*EXCERPTED RECORDS:*
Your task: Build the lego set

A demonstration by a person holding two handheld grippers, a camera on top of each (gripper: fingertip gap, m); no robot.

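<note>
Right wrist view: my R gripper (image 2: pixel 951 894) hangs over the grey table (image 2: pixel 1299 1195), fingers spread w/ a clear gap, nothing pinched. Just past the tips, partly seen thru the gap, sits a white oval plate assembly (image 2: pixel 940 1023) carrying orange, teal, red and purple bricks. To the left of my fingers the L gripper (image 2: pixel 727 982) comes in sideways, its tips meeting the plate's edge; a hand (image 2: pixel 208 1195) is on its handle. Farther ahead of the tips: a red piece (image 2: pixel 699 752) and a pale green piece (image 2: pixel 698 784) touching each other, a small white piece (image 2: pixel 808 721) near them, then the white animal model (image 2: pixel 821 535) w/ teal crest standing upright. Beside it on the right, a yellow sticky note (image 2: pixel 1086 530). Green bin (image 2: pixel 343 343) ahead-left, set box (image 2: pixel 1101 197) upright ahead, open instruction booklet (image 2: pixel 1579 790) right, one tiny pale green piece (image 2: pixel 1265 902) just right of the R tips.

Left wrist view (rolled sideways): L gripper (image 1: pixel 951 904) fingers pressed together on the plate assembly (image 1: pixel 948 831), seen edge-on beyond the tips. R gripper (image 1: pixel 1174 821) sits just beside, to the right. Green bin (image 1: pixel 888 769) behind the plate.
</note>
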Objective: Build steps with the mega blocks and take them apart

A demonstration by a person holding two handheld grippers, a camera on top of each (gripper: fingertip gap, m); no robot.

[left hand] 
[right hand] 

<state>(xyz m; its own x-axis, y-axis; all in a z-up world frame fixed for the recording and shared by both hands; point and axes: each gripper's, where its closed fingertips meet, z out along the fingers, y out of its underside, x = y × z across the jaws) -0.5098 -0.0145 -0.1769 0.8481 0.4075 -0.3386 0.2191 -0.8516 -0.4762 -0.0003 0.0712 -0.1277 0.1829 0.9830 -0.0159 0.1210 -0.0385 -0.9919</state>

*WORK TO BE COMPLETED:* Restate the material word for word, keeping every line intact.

*RESULT:*
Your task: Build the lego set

A demonstration by a person holding two handheld grippers, a camera on top of each (gripper: fingertip gap, m); no robot.

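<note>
Right wrist view: my R gripper (image 2: pixel 951 894) hangs over the grey table (image 2: pixel 1299 1195), fingers spread w/ a clear gap, nothing pinched. Just past the tips, partly seen thru the gap, sits a white oval plate assembly (image 2: pixel 940 1023) carrying orange, teal, red and purple bricks. To the left of my fingers the L gripper (image 2: pixel 727 982) comes in sideways, its tips meeting the plate's edge; a hand (image 2: pixel 208 1195) is on its handle. Farther ahead of the tips: a red piece (image 2: pixel 699 752) and a pale green piece (image 2: pixel 698 784) touching each other, a small white piece (image 2: pixel 808 721) near them, then the white animal model (image 2: pixel 821 535) w/ teal crest standing upright. Beside it on the right, a yellow sticky note (image 2: pixel 1086 530). Green bin (image 2: pixel 343 343) ahead-left, set box (image 2: pixel 1101 197) upright ahead, open instruction booklet (image 2: pixel 1579 790) right, one tiny pale green piece (image 2: pixel 1265 902) just right of the R tips.

Left wrist view (rolled sideways): L gripper (image 1: pixel 951 904) fingers pressed together on the plate assembly (image 1: pixel 948 831), seen edge-on beyond the tips. R gripper (image 1: pixel 1174 821) sits just beside, to the right. Green bin (image 1: pixel 888 769) behind the plate.
</note>
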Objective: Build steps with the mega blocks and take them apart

A demonstration by a person holding two handheld grippers, a camera on top of each (gripper: fingertip gap, m); no robot.

[left hand] 
[right hand] 

<state>(xyz m; its own x-axis, y-axis; all in a z-up world frame fixed for the recording and shared by both hands; point and axes: each gripper's, where its closed fingertips meet, z out along the fingers, y out of its underside, x = y × z across the jaws) -0.5098 -0.0145 -0.1769 0.8481 0.4075 -0.3386 0.2191 -0.8516 -0.4762 -0.0003 0.0712 -0.1277 0.1829 0.9830 -0.0159 0.1210 -0.0385 -0.9919</state>

The exercise calls for nothing further.